Eu quero acreditar que não sou a única pessoa que já viu “Os 102 Dálmatas” ou “Um polícia no jardim-escola” pelo menos umas três vezes (não ponho em questão a qualidade dos mesmos…) e sei que não sou o único que fixa o ecrã do computador, na página do Google (Googler para alguns…) na esperança que algo surja como que por magia. Neste sentido, e para todos aqueles que se encontram na mesma situação que a minha pessoa, descobri a solução para essas fantásticas tardes de Domingo, em que o momento de maior excitação é quando a mãe faz torradas para o lanche: casamentos! (a não ser que sejam o noivo/a ou o pai/mãe dos mesmos).
Pelo pequeno esforço de tirarem as calças de fato de treino e vestirem uma camisa e um casaco recebem em troca uma tarde cheia de diversão, com o grande bónus de poderem comer tudo o que conseguirem (e o que não conseguirem podem sempre meter no belo do “Taparuére” e trazerem para casa). Este é, provavelmente, o melhor fenómeno social para assegurar um dia de muita paródia e riso. Assim, se seguiram o meu conselho, deixo aqui algumas dicas para potencializarem ao máximo a diversão:
1 – Uma condição fundamental é não adormecerem na cerimónia, e ouvir o relato da bola está fora de questão, pois correriam o risco de perder os desmaios do noivo, o atraso das alianças ou o engano do padre a pronunciar os nomes. Aparecer alguém a gritar “NNNÂÂÂÂÂOOOOO!!!!” naquele momento em que se pode apontar algo contra a consumação, só nos filmes, por isso não crie falsas expectativas.
2 – Depois do beijo dos noivos, a tortura acabou e vão sair da igreja. Esta é a altura de fazer um corredor de pessoas à porta e atirar arroz aos noivos, enquanto estes passam.
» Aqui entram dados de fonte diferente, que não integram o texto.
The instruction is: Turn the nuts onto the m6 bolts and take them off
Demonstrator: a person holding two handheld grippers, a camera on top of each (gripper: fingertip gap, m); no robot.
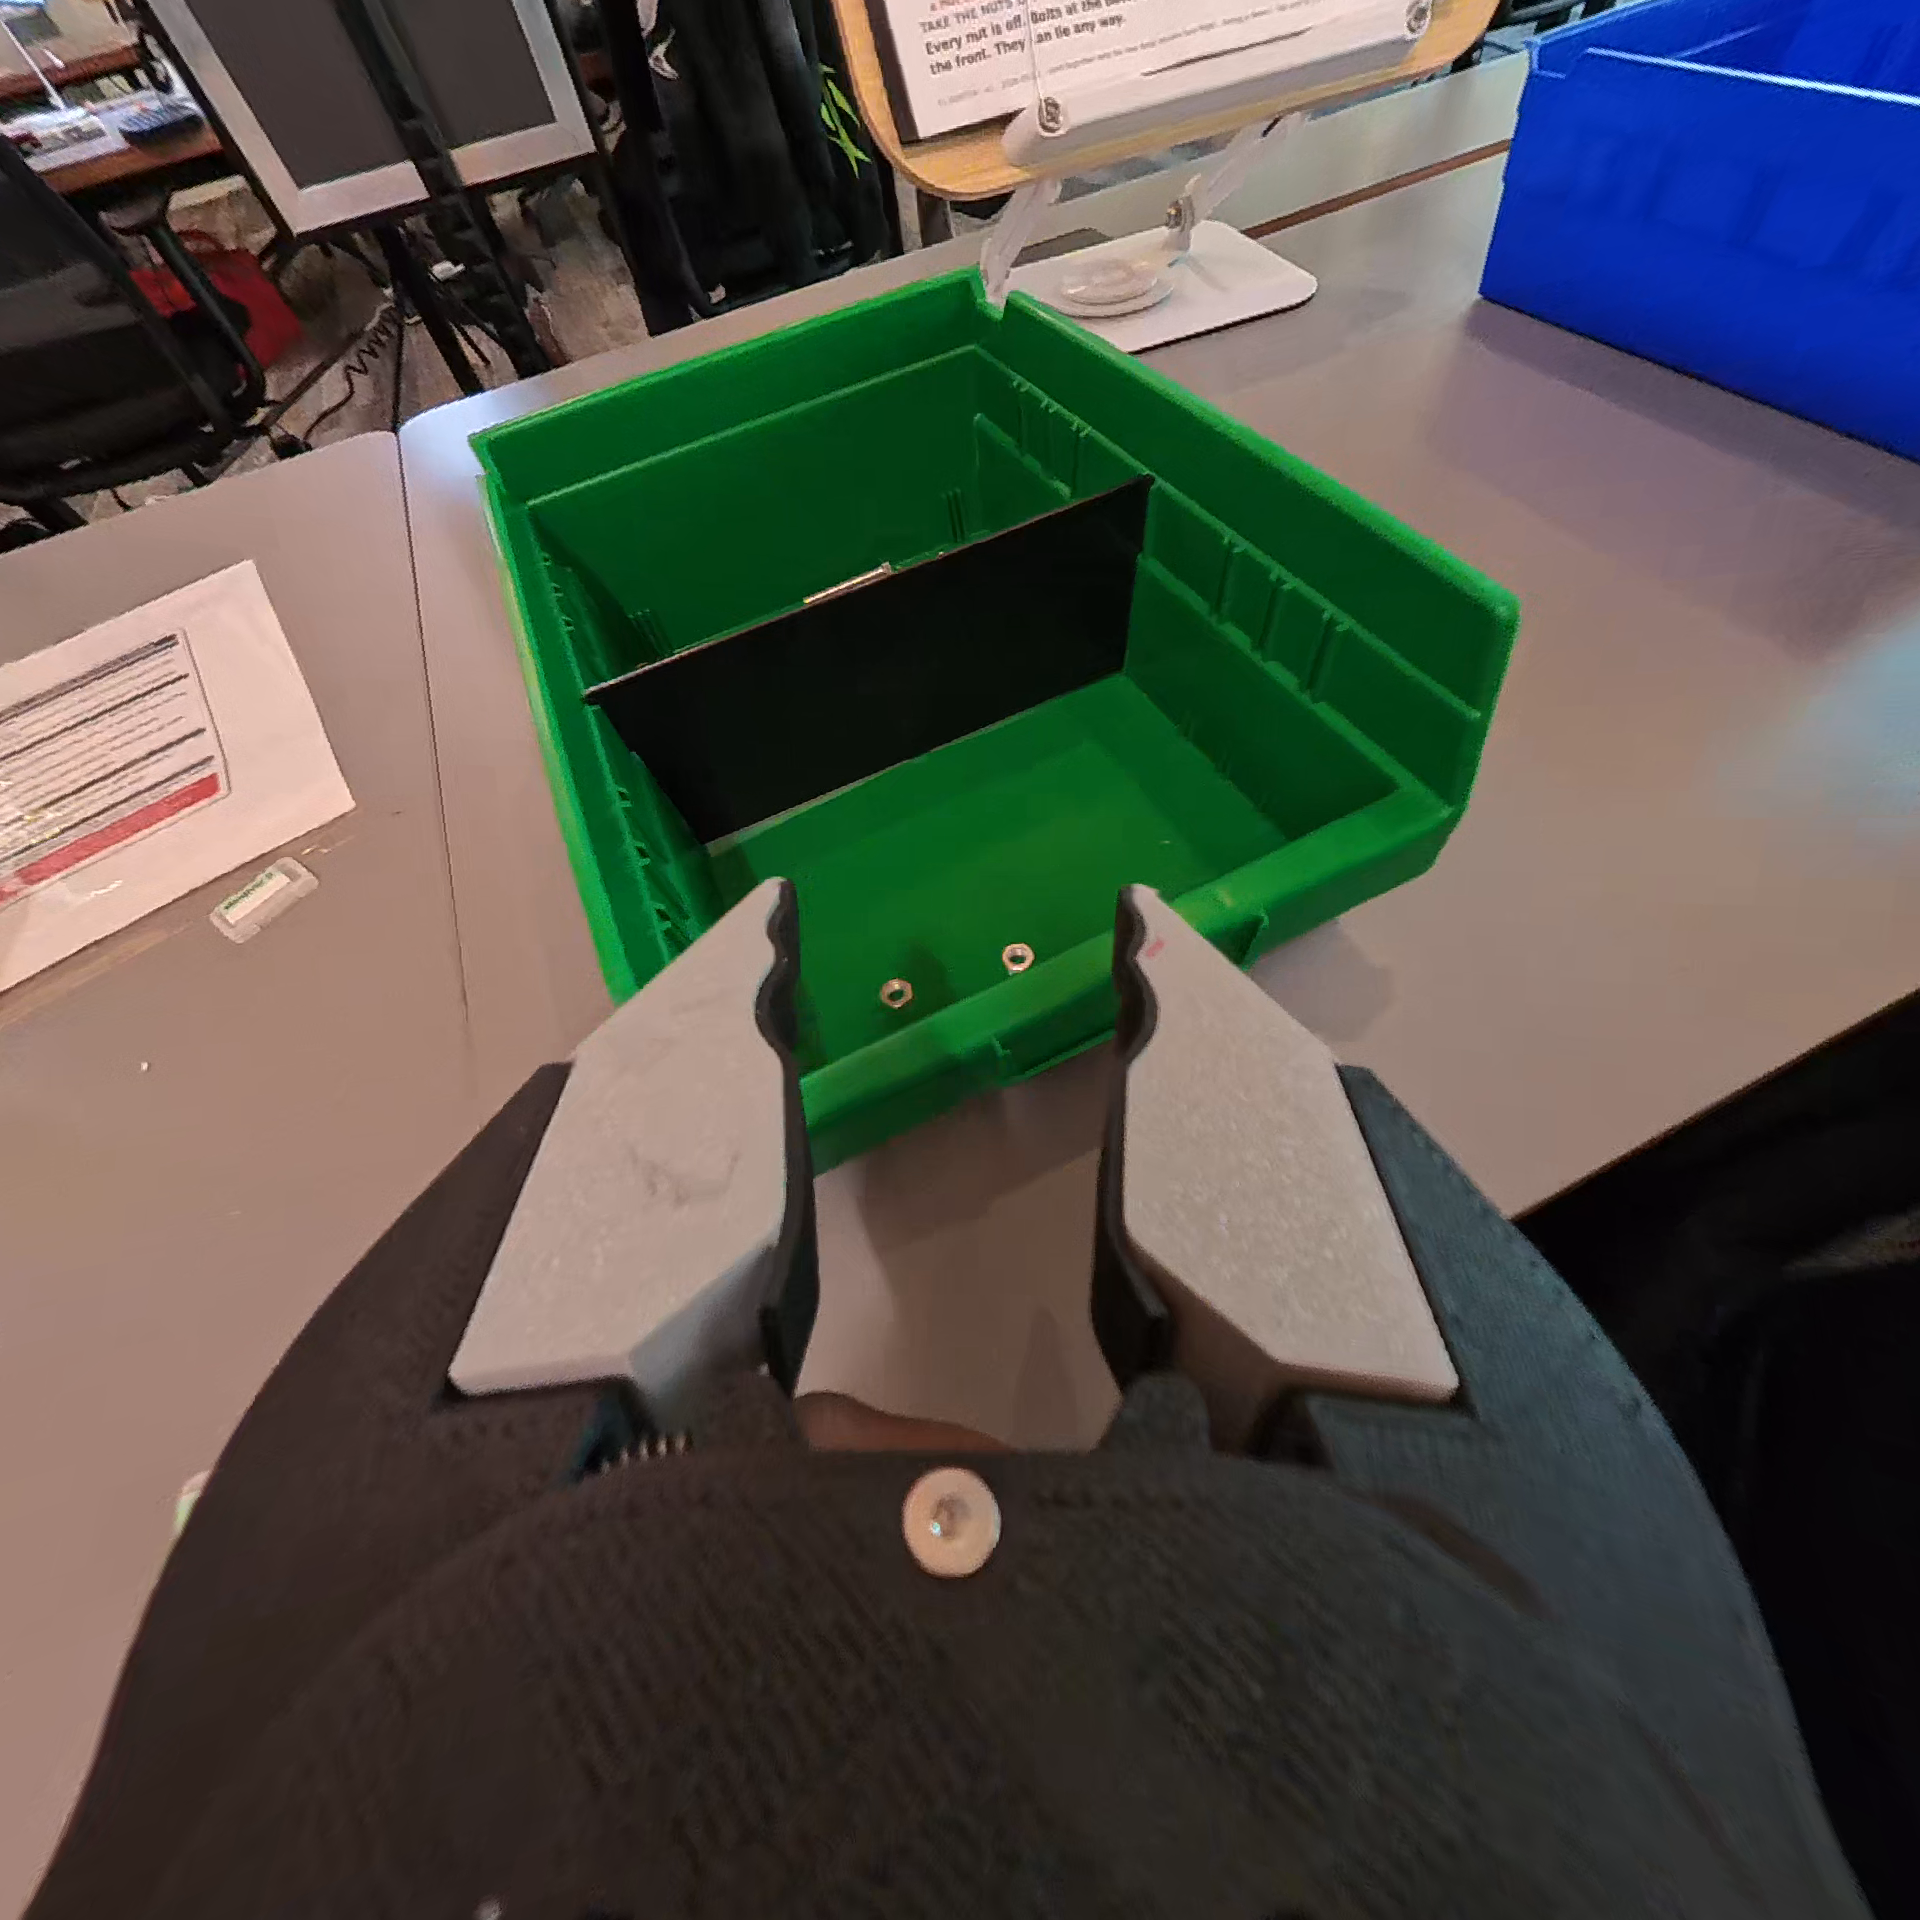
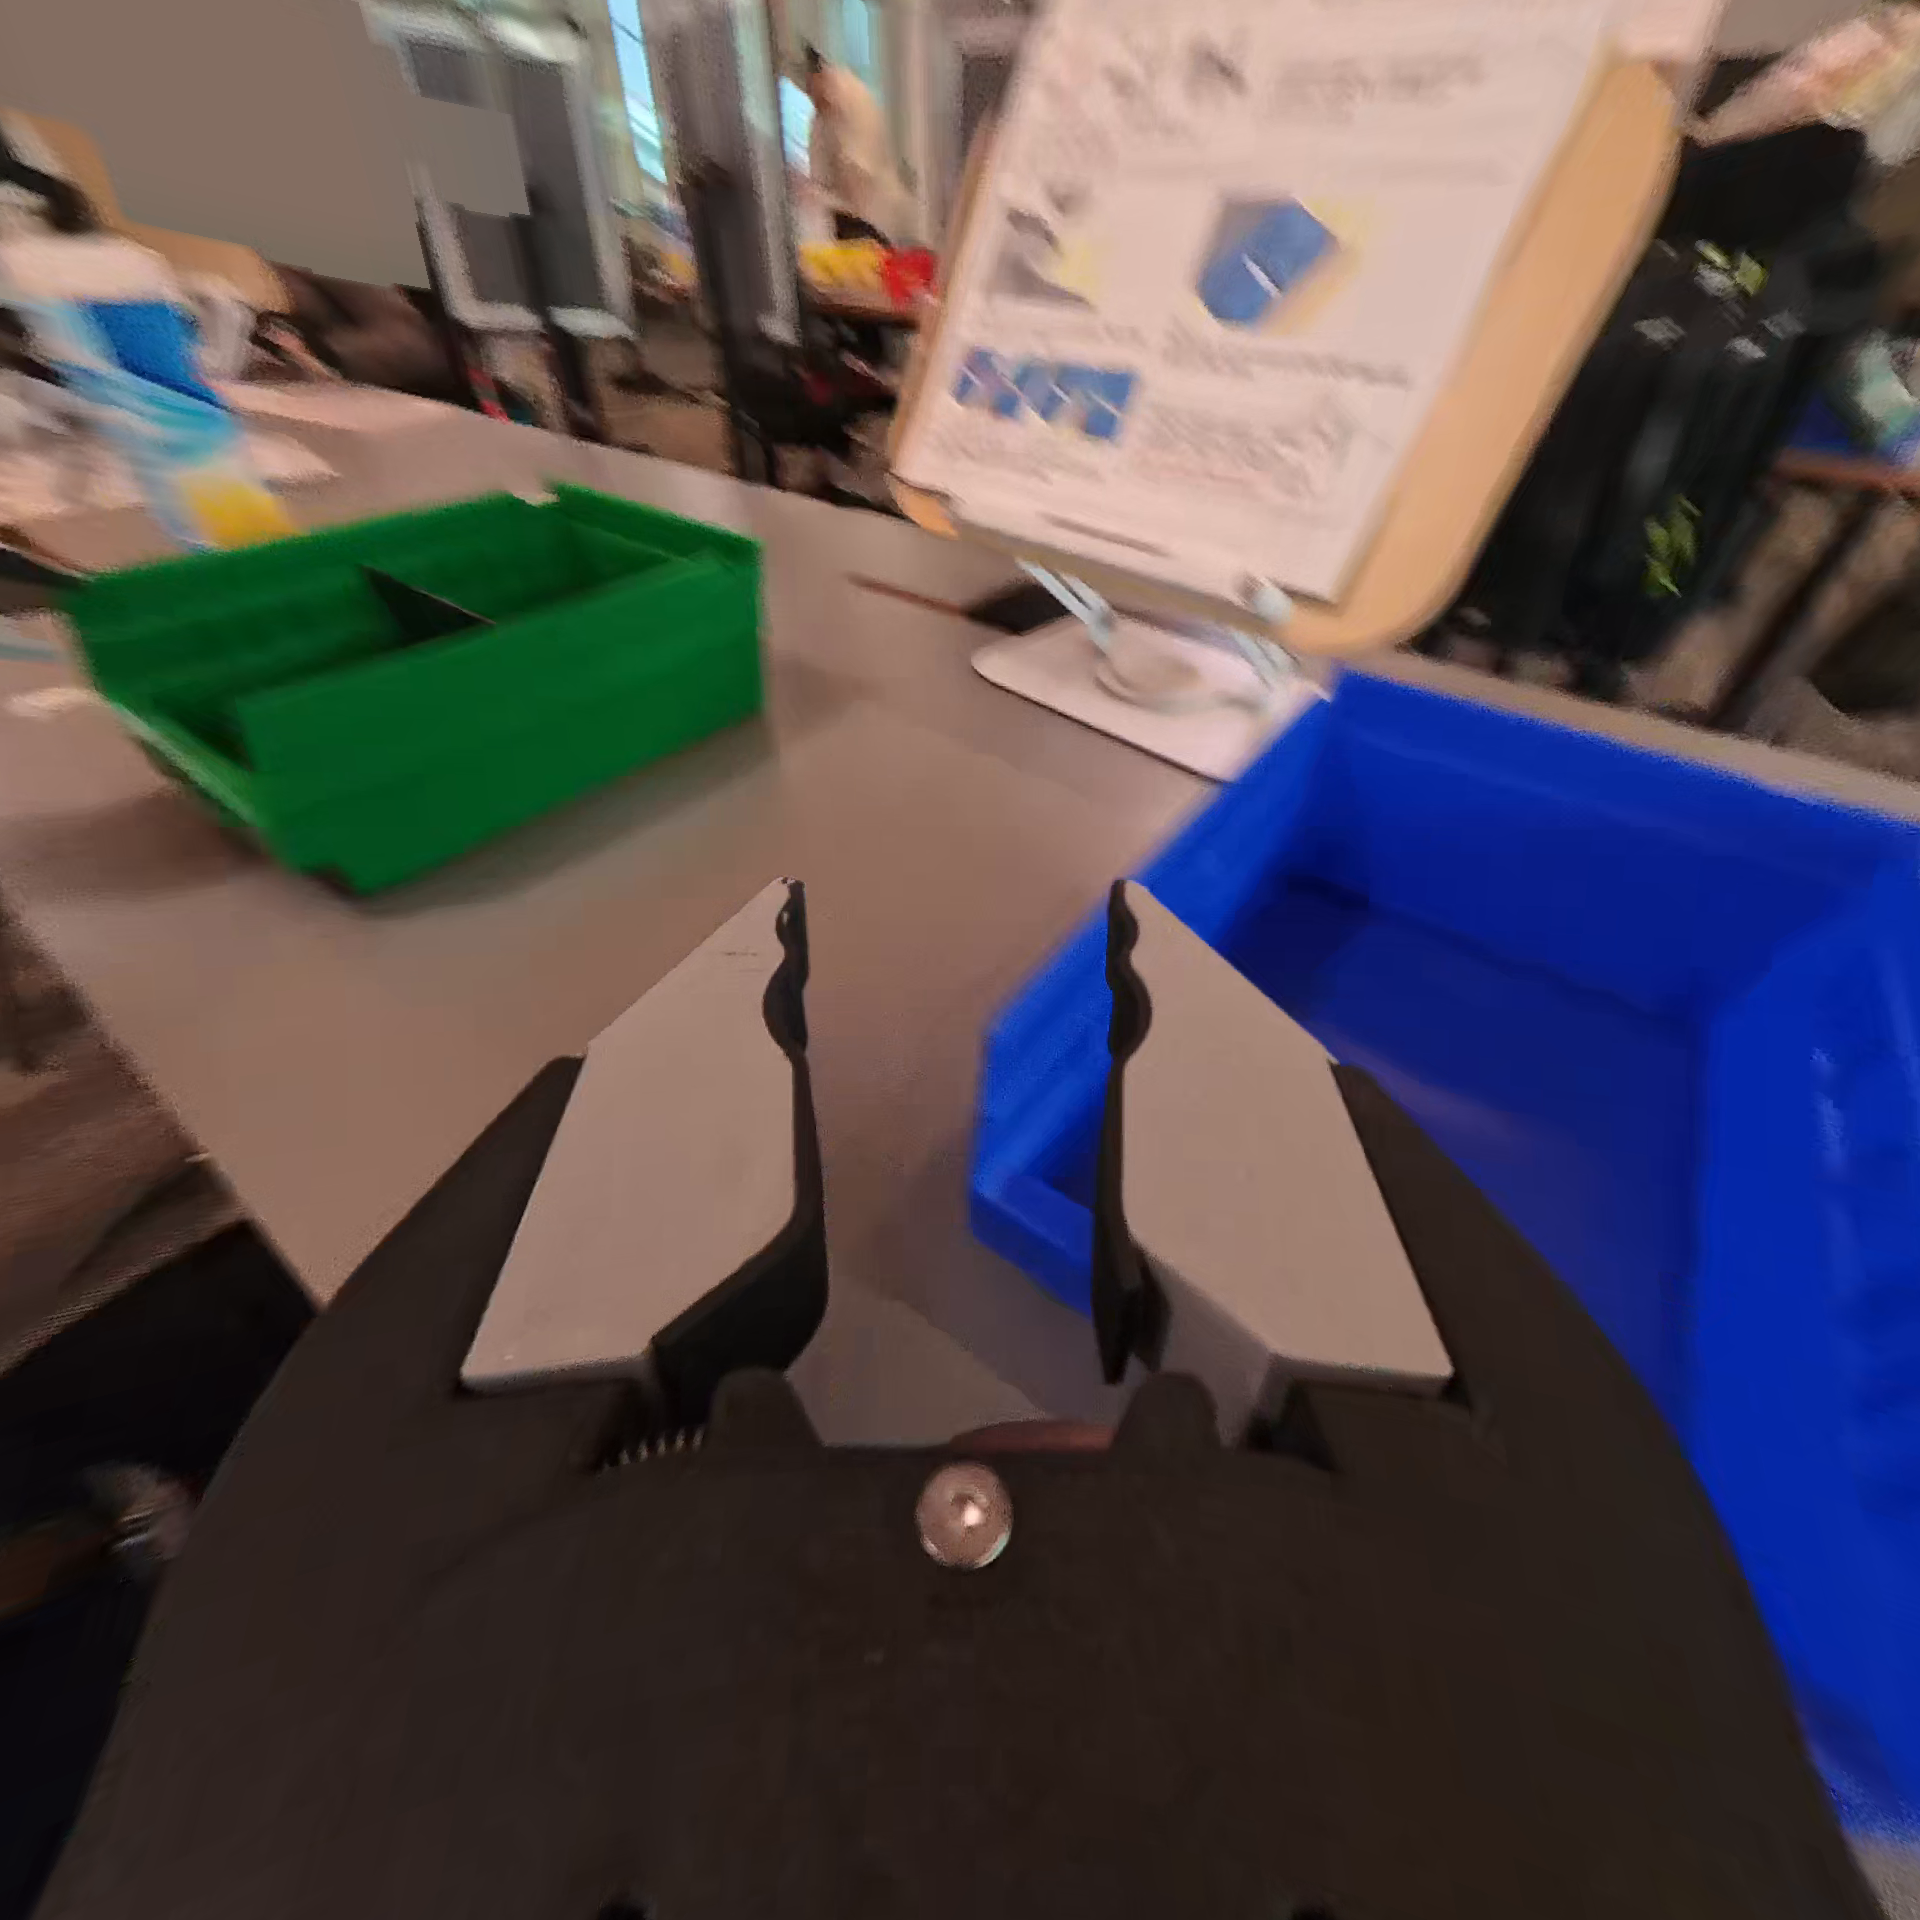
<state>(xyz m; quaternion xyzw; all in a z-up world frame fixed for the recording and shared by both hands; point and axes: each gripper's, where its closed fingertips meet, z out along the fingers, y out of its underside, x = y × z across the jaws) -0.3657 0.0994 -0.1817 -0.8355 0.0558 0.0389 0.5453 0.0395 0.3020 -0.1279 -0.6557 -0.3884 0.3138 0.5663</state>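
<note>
We see two hex nuts on floor of green bin, front compartment, before black divider; bolt glimpsed behind. Left gripper fingers wide, empty, above nuts. Right gripper wide, empty, near blue bin. We judge nuts tiny, hard, slippery, light: pinch across flats.

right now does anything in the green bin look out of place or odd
Nothing stands out. Two loose nuts lie flat in the green bin's near compartment; the black divider stands upright.
</note>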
Sim, atirar arroz cru aos noivos…vejam o lado positivo – além de ser deveras divertido agredir alguém com comida, os pombos agradecem!
3 – Acabada a pior parte, não percam o lançamento do ramo de flores da noiva: a irmã mais nova, a mãe da sogra, a madrinha e todas as convidadas com idade inferior a 23 anos vão-se maltratar fisicamente para apanhar aquele raminho, pois julgam que a sortuda que o agarrar será a próxima a dar o nó…também nunca percebi.
4 – E agora a parte em que se podem exprimir livremente: vão percorrer uns 20km em caravana e a buzinar! Aproveitem, façam todo o barulho que conseguirem com o vosso carro e tentem perturbar ao máximo o descanso das outras pessoas. Não deixem de reparar no carro dos noivos…a sério, vale a pena!
5 – Chegados ao restaurante, está na altura de encher o estômago (não percam os croquetes…). Um pequeno segredo: levem um pouco de bicarbonato de sódio convosco. Assim, comam à vontade e quando estiverem quase a, literalmente, rebentar, tomem este pó mágico e….voilá! estarão prontos para atacar o 2º prato!
6 – A meio do almoço (normalmente é lá para as 17h) já irão presenciar as cenas mais engraçadas do dia: as crianças já andam a correr à volta das mesas e a gritar; a velha bêbada já estará a dançar ao som do órgão que aquele animador consegue provocar sem carregar nas teclas; o tio já estará ligeiramente tocado, sem gravata, e a contar as suas aventuras na Guiné em 64!; e o pai da noiva já chorou no ombro da sua filhinha e ameaçou entre dentes o agora marido.
7 – Finalmente, assegurem-se que não deixam a festa sem fazerem o comboio pelo salão ao som d´ “O Carocha”.
8 – Regressados a casa, metam o resto do bolo no frigorífico, tire os sapatos, guarde o fato e deite-se no sofá a relembrar o fantástico dia que passou!